Anyways, it's something I always worry about if I see odd walking that doesn't appear to be arthritis or some other weakness issue.

I imagine it could be something else that is hurting causing the odd gait, or maybe if it's just stiff legs it could arthritis. If arthritis I'd supplement with chrondrotin and glucosomine. Painkiller if it gets really bad. Try and keep her moving regularly. If they lay up too long it seems twice as rough getting around, so I try to encourage mellow exercise. (like just walking around on flat surfaces or a mostly flat surface like blanket snorkling) If she is still climbing well I wouldn't discourage it, as long as there is plenty of hammocks/shelves to catch falls.

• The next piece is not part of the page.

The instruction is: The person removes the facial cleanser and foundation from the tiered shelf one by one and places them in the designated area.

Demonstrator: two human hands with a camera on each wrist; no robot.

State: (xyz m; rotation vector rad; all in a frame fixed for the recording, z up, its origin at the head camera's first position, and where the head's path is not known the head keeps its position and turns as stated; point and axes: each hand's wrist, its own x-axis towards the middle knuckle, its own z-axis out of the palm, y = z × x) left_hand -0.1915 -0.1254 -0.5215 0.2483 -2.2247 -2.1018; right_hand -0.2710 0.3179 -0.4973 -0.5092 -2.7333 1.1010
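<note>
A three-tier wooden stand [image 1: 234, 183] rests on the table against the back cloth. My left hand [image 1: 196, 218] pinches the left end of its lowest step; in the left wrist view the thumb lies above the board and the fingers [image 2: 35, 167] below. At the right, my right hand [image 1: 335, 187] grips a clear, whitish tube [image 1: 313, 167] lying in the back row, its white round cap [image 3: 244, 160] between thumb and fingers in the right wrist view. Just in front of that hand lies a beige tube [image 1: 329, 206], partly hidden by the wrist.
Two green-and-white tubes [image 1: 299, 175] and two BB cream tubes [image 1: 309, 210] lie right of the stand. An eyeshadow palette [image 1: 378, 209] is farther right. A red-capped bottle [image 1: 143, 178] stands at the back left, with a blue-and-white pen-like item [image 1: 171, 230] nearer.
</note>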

If it is kidneys-can be infections which if treated in time will be ok. If they are failing-low phosphorus diet. So things like oatmeal becomes avoided and corn is better. depending on the stage-if it's very bad refined foods start to be better than whole foods to process as far as grains. I like things like cream of wheat (or other refined wheat products, pasta, white rice over brown and such) -you can research foods there is a ton of info on foods to aim for. Diet seems to make a HUGE difference in quality of life here. Kinda a pain here since we are whole food/organic junkies and my kidney kids always go the other way. For them I do a lot of white rice/potato's (both white and sweet) as the main starch and then low phosphorus veg and eggs are a great protein source. Make sure they get plenty of liquids (avoiding any dry diets help in this so they get moisture from their diet as well. If they start to loose weight I add more oils/egg yolk and such to the diet.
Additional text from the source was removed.